The presence of these situations does not definitively indicate that your partner is abusive, but if many of these situations exist you are most likely being abused by your partner and may want to talk with someone and get support. On the other hand, if many of the situations listed are ways you act, you may be abusive to your partner and may want to talk with someone to learn other ways of dealing with your anger or emotions.
Your partner:
- Was abusive in a former relationship; may blame his/her ex for the problem.
- Is charming, enters your life during a crisis, and seems to take charge and make everything "better."
- Refuses to talk with you or sulks when there is a problem.
- Slams doors, shouts, or calls you names during a disagreement.
- Loses his/her temper frequently and more easily (or more explosively) than seems appropriate.
- Makes frequent promises to change or improve his/her behavior, but never seems to do so.
- Seems to have very low self-esteem and may consider himself a failure despite others' perceptions of his success.
- Will accept no responsibility for any mistakes at home or work, with family, etc.

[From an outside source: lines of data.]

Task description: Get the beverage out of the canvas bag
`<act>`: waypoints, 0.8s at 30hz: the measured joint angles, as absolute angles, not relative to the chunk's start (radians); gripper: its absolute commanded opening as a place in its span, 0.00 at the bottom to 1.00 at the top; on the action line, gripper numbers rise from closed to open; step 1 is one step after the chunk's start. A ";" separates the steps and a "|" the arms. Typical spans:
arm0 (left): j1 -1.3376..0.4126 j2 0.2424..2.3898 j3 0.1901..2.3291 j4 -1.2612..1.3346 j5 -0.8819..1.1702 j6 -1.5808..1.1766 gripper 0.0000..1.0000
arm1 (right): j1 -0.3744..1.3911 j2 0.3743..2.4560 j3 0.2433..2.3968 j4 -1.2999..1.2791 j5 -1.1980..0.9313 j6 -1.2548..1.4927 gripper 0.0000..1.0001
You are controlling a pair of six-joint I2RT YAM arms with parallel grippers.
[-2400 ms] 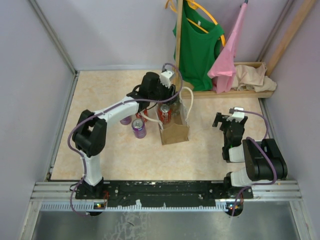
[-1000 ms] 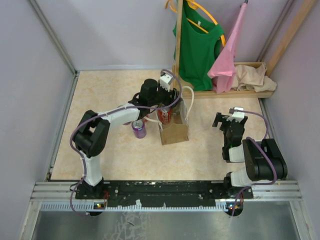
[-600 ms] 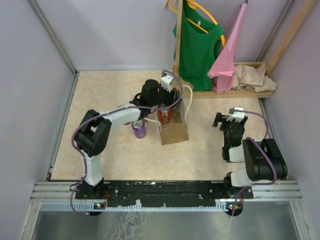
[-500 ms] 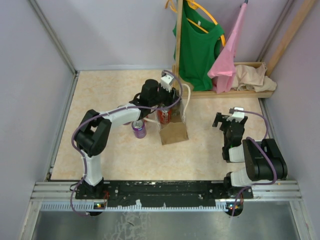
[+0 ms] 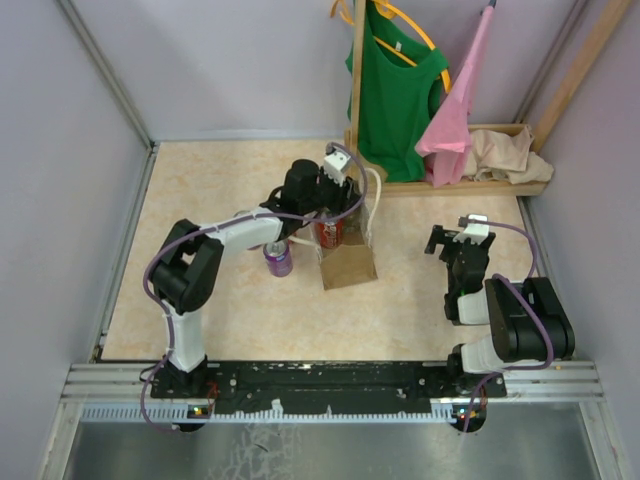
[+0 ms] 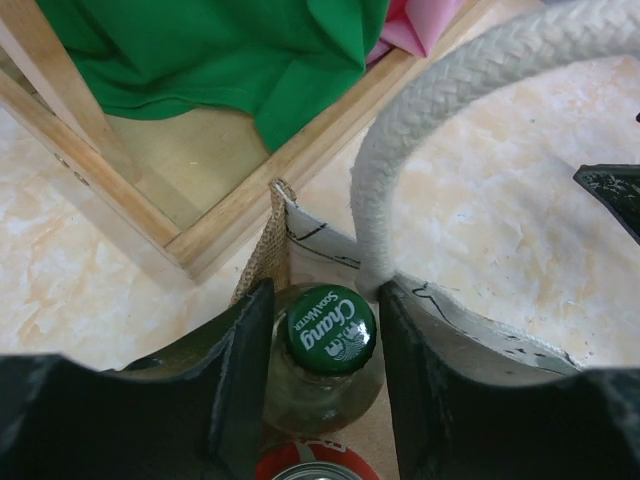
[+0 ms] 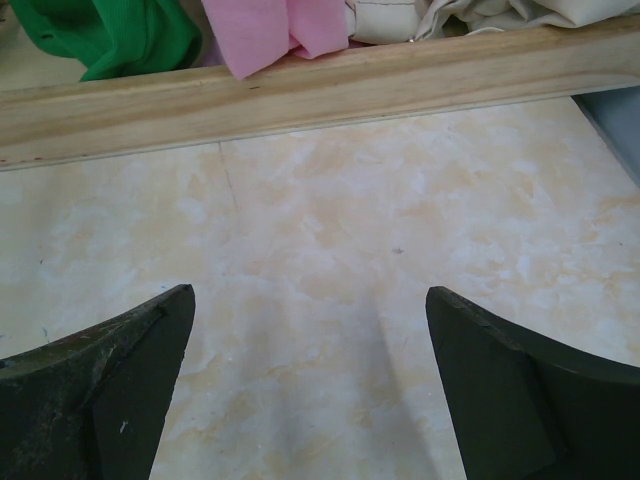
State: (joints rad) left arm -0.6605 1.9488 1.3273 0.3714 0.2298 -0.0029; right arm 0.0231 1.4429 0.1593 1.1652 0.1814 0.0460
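- My left tool (image 6: 326, 292) reaches into the tan-brown canvas tote bag (image 5: 348, 264), its fingers clamped on the neck of the green-capped glass bottle (image 6: 331, 322).
- That bottle stands upright inside the bag, next to a red drinks can (image 6: 315, 468).
- My right tool (image 7: 308, 292) hangs with its fingers wide apart over the marbled beige worktop (image 7: 320, 200), well away from the bag.

Canvas bag (image 5: 348, 265) mouth, frame centre: filled by green-capped bottle (image 6: 331, 322) and red can (image 5: 329, 232); rope handle (image 6: 420, 130) arches overhead. Purple can (image 5: 277, 258) blocks left flank. Open tabletop (image 5: 400, 320) lower centre-right.
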 measured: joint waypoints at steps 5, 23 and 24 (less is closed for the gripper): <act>-0.668 1.949 1.327 0.367 0.228 0.002 0.56 | 0.023 1.443 0.159 1.165 0.182 0.046 0.99; -0.683 1.897 1.274 0.359 0.179 0.064 0.55 | 0.023 1.443 0.159 1.165 0.181 0.046 0.99; -0.683 1.893 1.270 0.360 0.179 0.065 0.56 | 0.023 1.443 0.159 1.165 0.181 0.046 0.99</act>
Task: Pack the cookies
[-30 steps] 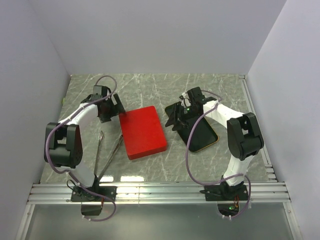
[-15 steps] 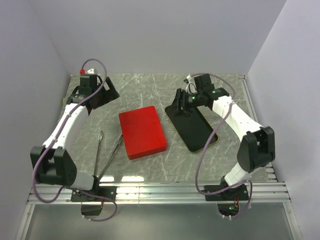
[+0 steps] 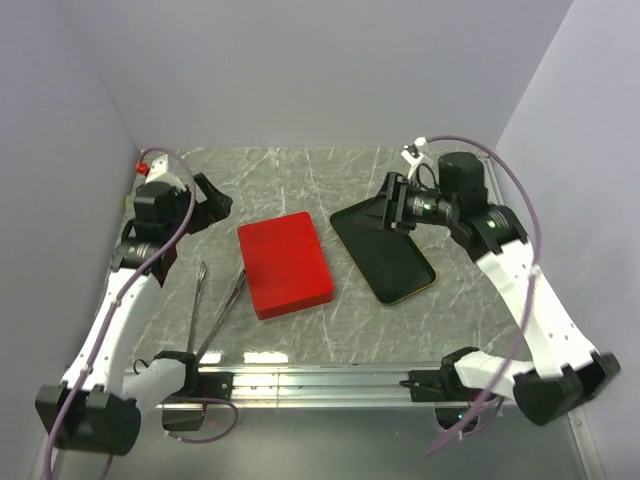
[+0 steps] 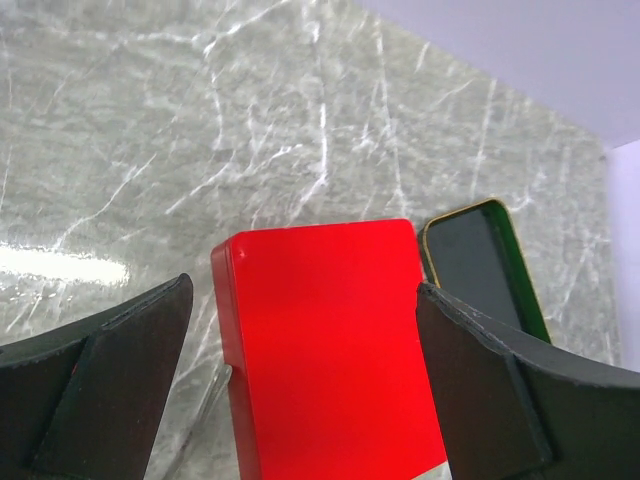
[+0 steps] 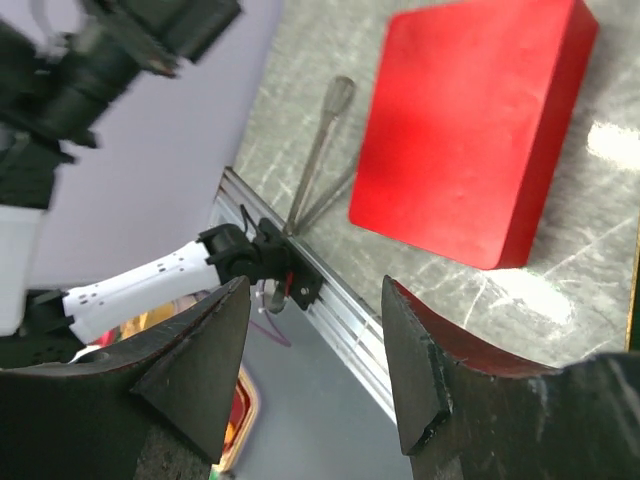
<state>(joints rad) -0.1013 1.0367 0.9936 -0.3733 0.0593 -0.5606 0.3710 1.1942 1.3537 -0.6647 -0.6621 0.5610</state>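
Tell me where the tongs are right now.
In the top view, the tongs lie on the left half of the table, just left of the red box, towards the near edge.

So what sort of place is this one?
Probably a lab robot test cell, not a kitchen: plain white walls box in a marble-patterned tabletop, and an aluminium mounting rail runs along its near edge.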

- Uses intimate information or your insecurities to hurt you or humiliate you.
- Threatens to "out" you to family, work, or friends.

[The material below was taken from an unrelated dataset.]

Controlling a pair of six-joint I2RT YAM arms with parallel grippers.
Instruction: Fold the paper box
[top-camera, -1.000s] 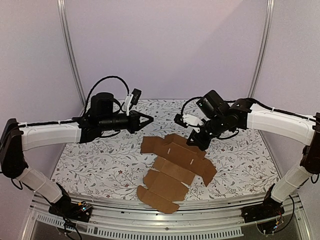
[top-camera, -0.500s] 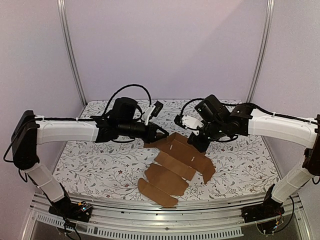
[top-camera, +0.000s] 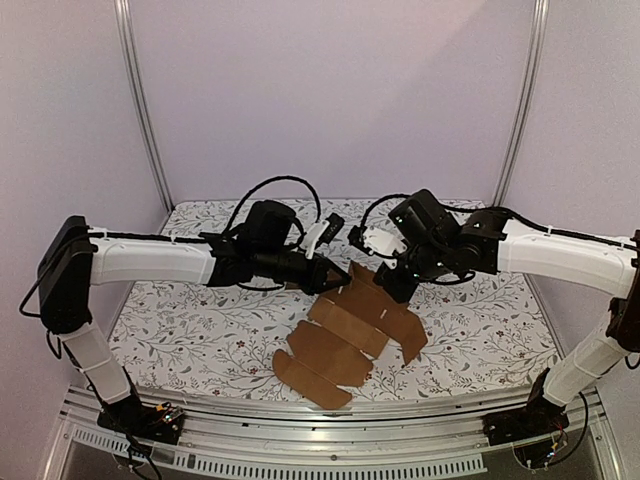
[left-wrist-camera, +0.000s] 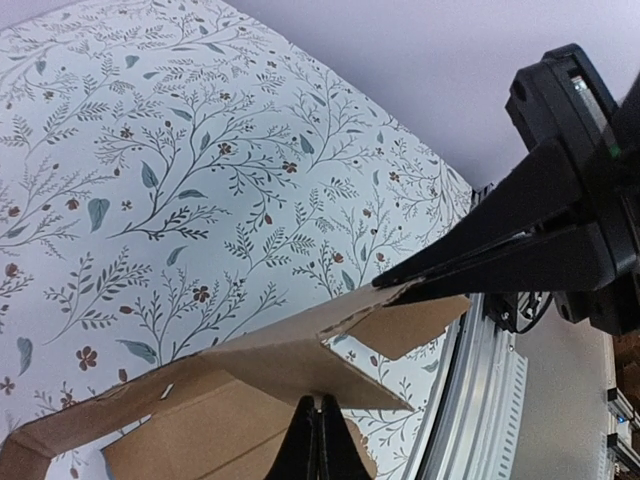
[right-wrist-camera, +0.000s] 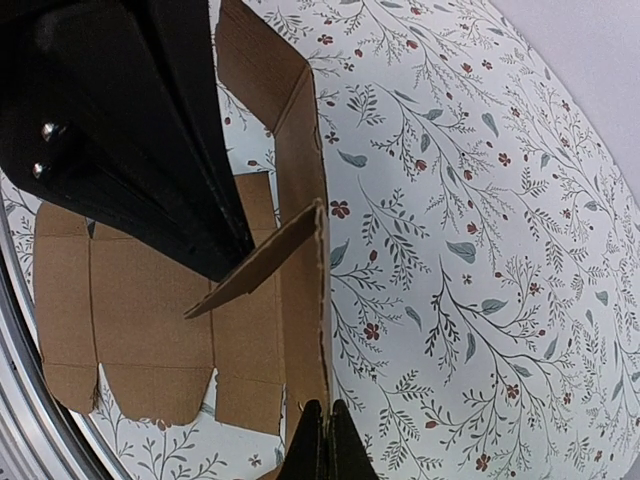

- Says you're not really a lesbian, gay man, or bisexual person when that is your sexual identity.
- Says you're not a "real" man or woman.
- Blames you for the times he or she yells at you, manipulates you, or hurts you.
- Is jealous of any other significant person in your life.

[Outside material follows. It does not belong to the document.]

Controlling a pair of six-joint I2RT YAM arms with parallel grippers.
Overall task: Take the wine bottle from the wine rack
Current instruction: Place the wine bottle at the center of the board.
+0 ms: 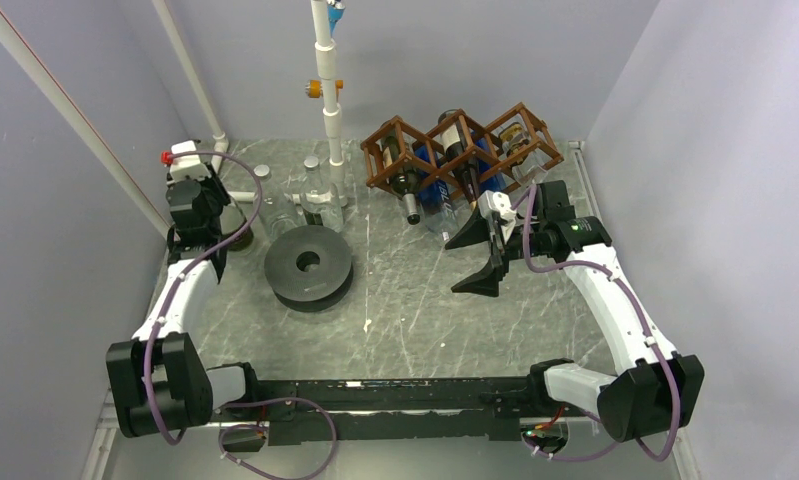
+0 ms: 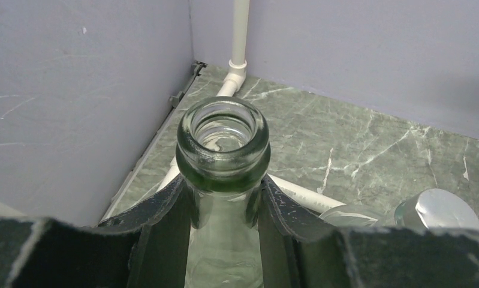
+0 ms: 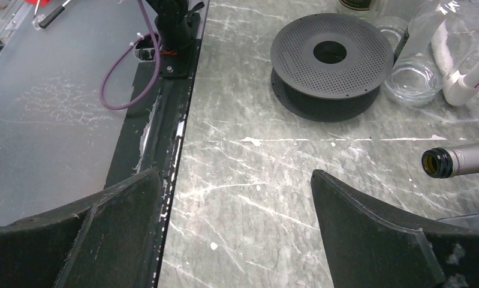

- Expects you to spend all of your free time with him/her, or to keep him/her informed of your whereabouts when you are not going to be together.
- Accuses you of lying about where you have been and whom you have been with.
- Accuses you of having affairs with other people
- Is demanding and uses non-consensual force during sex.
- Ignores "safe words."
- Tries to punish you by refusing to have sex when you want to be intimate.
- Destroys your property or hurts your pets.
- Buys you flowers or gifts to show how sorry he/she is to have hurt you.
- Manipulates you by threatening to hurt or kill himself/herself.
- Uses drugs and/or alcohol excessively.
- Appears to have a dual personality; one moment he/she is charming and warm and the next, angry, violent, or cruel.
- Has oppressive beliefs and values: racism, classism, sexism, homophobia, ableism, etc., and puts you or others down for differences.
- Threatens to hit or slap you.
- Hits, kicks, beats, pushes, shoves, or slaps you.
One final note: if you feel a sense of fear when he/she gets angry or you spend most of your time trying to make sure your partner doesn't get angry and remains happy, it is possible you are being controlled by your partner's behavior. If you are unsure about what is happening in your relationship, please talk with a counselor who will help you make some sense of what may be going on.